How to cross-validate better

  • NB: Document for OpenViBE 1.0.0 and later (updated 13.Mar.2017)


This tutorial explains how to do ‘crossvalidation over trials’ with OpenViBE. The idea is to repeatedly divide the set of trials in a BCI timeline to two non-overlapping sets, one used for training and the other for testing. The tutorial first describes potential challenges with cross-validation if done inside OpenViBE scenarios. Some possible problems are highlighted, and an external wrapper solution is proposed how to get better estimates with your existing scenarios. This tutorial supplies the wrapper scripts for this purpose.

Unfortunately using the provided scripts is not straightforward and requires you to modify the scenarios you use, but the procedure can in principle be customized for many different settings. This approach could work as a baseline if you need to get publication-quality crossvalidation results.

The scripts of this tutorial are provided as-is. For your personal use case, you will need to understand what they do and modify them and the related scenarios that you want to cross-validate. We assume that the reader is aware how cross-validation normally works. This is described in standard machine learning and statistical modelling textbooks.

Background: Some possible problems with cross-validation of streamed data

Sometimes users notice that the accuracy predicted by the OpenViBE classifier trainer box appears to exceed the accuracy which is eventually perceived in the online scenario. Although the ‘excitement’ and feedback in the online scenario can change the user performance (e.g. in motor imagery), there are also situations where the reported cross-validation accuracies really are too optimistic.

It should be understood that the cross-validation in the classifier trainer box works correctly in the usual machine learning sense: you give it IID (independent and identically distributed) feature vectors, and you get a correct crossvalidation estimate of the classifier performance. However, this box cannot be responsible for what happens outside it. In practice, some OpenViBE scenarios create data in a manner that the IID assumption clearly does not hold. Some examples follow.

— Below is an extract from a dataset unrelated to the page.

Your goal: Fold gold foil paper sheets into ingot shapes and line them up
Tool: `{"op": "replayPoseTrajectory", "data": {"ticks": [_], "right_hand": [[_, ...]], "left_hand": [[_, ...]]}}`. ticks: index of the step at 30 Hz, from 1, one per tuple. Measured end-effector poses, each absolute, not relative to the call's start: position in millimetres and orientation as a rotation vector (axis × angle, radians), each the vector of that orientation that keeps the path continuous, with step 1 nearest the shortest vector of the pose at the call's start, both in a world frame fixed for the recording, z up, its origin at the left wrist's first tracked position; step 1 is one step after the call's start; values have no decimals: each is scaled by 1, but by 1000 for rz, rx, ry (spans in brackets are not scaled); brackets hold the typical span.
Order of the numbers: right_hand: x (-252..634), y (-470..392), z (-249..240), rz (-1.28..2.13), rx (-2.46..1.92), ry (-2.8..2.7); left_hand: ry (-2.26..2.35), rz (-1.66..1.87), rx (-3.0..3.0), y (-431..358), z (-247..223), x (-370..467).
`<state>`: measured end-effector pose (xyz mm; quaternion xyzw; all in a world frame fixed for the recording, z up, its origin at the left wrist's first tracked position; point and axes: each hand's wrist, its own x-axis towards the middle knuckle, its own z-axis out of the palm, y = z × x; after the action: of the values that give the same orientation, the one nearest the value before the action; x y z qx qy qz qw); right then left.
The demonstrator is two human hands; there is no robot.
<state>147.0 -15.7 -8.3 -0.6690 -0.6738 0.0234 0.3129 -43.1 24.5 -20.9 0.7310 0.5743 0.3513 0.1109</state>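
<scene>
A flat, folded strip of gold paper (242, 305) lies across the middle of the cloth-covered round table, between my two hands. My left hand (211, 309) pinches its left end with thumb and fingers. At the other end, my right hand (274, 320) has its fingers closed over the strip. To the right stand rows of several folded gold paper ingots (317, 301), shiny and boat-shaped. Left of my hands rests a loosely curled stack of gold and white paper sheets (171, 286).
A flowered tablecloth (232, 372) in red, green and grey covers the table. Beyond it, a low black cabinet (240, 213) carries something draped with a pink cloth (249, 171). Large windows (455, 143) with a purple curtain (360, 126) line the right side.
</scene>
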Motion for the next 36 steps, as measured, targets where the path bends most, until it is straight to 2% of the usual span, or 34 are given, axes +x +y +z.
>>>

  • The cross-validation in the box cannot take into account any other, possibly preceding supervised training stages; For example, CSP or XDAWN can make an overfitting transform of the data and the labels before the classifier training stage takes place. The final evaluating classifier is in this case e.g. lda(filter(data)) == f(g(data)), but cross-validation only controlled the estimation of the f() part, with data that g() had already strongly overfitted. You can experience this yourself by creating random data X with a high number of channels (e.g. 256), train a CSP with it, and notice almost perfect cross-validation accuracies on the CSP’d data CSP(X) — whereas the true accuracy on fresh data should be random.
  • Since often multiple feature vectors are made from the same trial (e.g. in motor imagery ‘think left hand activity for 4 seconds’ is one trial) by using a small time window or epoching, these vectors originating from the same trial can end up both in testing and training folds. Overlapping epoching may make this worse. Since the in-trial vectors may have large correlations between each other (time-correlated EEG), this is making the crossvalidation estimate from the classifier trainer box more optimistic.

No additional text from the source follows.